日本銀行は、今日の政策決定会合で、注目された「追加緩和」を見送りました。
昨年秋の「バズーカ緩和」の再来になるかと注目されたのですが、それはありませんでした。あわせて決定されたのは、「2パーセントの物価上昇目標」の達成時期を、これまで「16年度前半」としていたのを、「16年度後半」に遅らせたこと。
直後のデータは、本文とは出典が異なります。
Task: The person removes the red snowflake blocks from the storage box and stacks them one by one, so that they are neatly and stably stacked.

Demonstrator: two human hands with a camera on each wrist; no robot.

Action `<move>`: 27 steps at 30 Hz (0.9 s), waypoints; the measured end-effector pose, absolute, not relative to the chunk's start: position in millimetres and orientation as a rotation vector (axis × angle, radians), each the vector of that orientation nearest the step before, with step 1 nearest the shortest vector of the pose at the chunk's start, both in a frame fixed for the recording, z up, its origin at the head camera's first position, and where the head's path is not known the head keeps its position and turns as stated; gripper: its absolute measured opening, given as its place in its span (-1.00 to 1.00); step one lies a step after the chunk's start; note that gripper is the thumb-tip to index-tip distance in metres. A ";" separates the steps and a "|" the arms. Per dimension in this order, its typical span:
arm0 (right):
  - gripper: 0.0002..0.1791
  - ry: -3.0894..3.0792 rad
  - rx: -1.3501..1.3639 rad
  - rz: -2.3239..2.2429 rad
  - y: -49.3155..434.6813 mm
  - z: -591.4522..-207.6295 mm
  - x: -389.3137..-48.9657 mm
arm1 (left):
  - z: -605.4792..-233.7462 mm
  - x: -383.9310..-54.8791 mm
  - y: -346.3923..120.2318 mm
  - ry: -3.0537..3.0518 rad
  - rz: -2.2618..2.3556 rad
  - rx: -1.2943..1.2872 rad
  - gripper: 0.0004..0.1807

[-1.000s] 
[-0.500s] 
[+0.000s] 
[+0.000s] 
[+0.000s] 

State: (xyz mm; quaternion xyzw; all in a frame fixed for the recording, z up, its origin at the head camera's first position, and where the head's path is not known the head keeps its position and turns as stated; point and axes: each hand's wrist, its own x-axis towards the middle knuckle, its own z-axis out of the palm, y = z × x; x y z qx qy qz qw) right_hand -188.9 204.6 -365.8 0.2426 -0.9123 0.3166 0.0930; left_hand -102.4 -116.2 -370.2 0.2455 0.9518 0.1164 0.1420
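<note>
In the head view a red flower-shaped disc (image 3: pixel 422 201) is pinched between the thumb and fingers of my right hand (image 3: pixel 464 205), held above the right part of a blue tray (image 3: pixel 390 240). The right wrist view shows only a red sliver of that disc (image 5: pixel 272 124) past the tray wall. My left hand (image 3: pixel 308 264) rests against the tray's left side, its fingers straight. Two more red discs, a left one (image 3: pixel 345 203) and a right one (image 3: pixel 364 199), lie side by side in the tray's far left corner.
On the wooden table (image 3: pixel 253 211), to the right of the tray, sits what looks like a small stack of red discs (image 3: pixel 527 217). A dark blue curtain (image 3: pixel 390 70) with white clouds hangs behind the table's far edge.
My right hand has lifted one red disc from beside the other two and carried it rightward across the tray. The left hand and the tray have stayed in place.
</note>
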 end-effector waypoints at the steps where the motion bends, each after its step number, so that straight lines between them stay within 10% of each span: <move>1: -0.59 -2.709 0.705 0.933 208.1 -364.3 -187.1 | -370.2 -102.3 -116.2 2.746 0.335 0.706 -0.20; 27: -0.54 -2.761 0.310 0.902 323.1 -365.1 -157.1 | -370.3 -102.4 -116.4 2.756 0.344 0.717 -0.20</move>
私はそもそも、バズーカのような追加緩和は既に不可能になっていると思っています。
昨年秋の追加緩和で、日銀の年間の長期国債保有残高の積み上がり目標は、50兆円から80兆円に引き上げられました。その結果何が起こったか。今や、毎月財務省が新規に発行している国債とほぼ同等の額を、日銀が市場から買い上げている状況が続いています。
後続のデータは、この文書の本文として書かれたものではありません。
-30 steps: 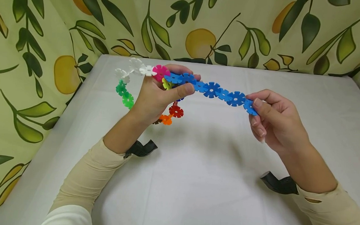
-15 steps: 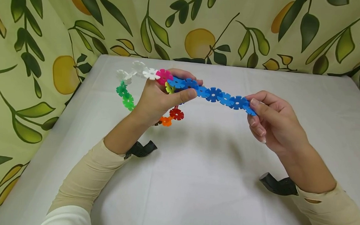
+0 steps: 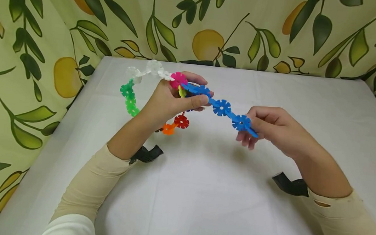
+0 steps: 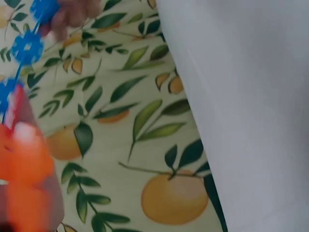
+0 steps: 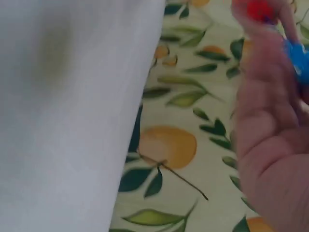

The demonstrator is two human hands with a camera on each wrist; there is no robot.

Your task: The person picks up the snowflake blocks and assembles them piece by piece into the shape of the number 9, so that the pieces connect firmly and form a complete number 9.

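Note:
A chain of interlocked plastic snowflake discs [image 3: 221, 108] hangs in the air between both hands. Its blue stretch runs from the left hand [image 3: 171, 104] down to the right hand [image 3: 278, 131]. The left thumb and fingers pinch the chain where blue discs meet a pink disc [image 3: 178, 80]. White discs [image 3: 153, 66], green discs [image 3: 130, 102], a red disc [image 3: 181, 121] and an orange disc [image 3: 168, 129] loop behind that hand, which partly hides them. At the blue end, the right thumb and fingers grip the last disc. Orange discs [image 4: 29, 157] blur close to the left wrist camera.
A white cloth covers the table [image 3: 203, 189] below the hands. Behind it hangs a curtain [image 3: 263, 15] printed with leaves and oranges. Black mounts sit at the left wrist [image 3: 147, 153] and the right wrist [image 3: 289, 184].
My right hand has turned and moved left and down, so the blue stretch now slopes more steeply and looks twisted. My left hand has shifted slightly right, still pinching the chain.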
したがって、追加緩和をすると言っても、ほとんどその余地はないに等しい。
にもかかわらず、追加緩和がありうるかのごとく市場に期待感を与え、さらには実現不可能であろうとほとんどの市場参加者が思っている2パーセント物価上昇目標を相変わらず掲げ続けているのは、日本銀行の信認を傷つけることにしかなりません。
2パーセント物価上昇目標を達成した後の「出口戦略」の難しさが言われた時期がありました。私も予算委員会でそのことを指摘したことがあります。
しかし今や、日銀の信認を著しく傷つけることなく2パーセント物価上昇目標をどうおろすのか、という意味での「出口戦略」を考える時期に来ているのではないかと思います。